Like other sectors around the world, the lightning-fast development of artificial intelligence (AI) has made its way into healthcare, particularly in the field of healthcare. radiology field. As such, AI-based diagnostic systems are booming, with hospitals rapidly adopting the technology to assist radiologists. On the other hand, there are concerns about the environmental impact of increasingly complex AI models and the need for more sustainable AI solutions.
Therefore, Associate Professor Daiju Ueda of Osaka Metropolitan University Graduate School of Medicine, a member of the Radiological Society of Japan, led a research team in studying the environmental costs of AI. In this research review, core members of the Japanese Society of Radiology and researchers in the medical field discussed the power consumption of AI systems in the medical field, carbon emissions from data centers, and issues electronic waste. Specific solutions to mitigate these environmental impacts were discussed, including the development of energy-efficient AI models, the implementation of green computing and the use of renewable energy.

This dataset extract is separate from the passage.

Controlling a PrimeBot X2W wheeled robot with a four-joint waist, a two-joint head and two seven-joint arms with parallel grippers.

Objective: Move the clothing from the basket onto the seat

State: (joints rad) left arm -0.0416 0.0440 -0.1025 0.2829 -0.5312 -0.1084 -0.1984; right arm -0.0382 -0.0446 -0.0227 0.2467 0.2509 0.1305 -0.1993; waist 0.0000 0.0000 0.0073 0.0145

Furthermore, the review proposes measures for the sustainable deployment of AI in the medical field. These are important guidelines for medical institutions, policymakers, and AI developers to operate AI systems in an environmentally friendly manner.

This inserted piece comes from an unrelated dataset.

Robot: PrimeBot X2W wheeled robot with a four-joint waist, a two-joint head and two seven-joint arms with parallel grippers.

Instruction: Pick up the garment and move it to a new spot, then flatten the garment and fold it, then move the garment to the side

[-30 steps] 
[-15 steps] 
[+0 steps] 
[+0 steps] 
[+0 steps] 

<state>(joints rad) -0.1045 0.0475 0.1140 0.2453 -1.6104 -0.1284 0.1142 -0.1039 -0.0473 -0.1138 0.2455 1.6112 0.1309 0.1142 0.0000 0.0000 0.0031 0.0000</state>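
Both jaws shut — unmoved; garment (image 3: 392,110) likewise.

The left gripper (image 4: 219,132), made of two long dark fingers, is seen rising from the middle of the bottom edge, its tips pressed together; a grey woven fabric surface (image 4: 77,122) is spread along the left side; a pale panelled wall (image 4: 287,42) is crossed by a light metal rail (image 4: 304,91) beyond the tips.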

AI has the potential to improve the quality of healthcare, but at the same time its environmental impact cannot be ignored. The best practices we have recommended are the first step toward balancing these two factors. The challenge for the future will be to verify and deepen these recommendations in real medical practice. They should also contribute to the standardization of methods for assessing the environmental impact of AI and the development of an international regulatory framework. ยป
Daiju Ueda, associate professor of Osaka Metropolitan University Graduate School of Medicine
The results were published in Diagnostic and interventional imaging.
Source:
Journal reference:
Ueda, D., et al. (2024). Climate change and artificial intelligence in healthcare: assessment and recommendations for a sustainable future. Diagnostic and interventional imaging. doi.org/10.1016/j.diii.2024.06.002.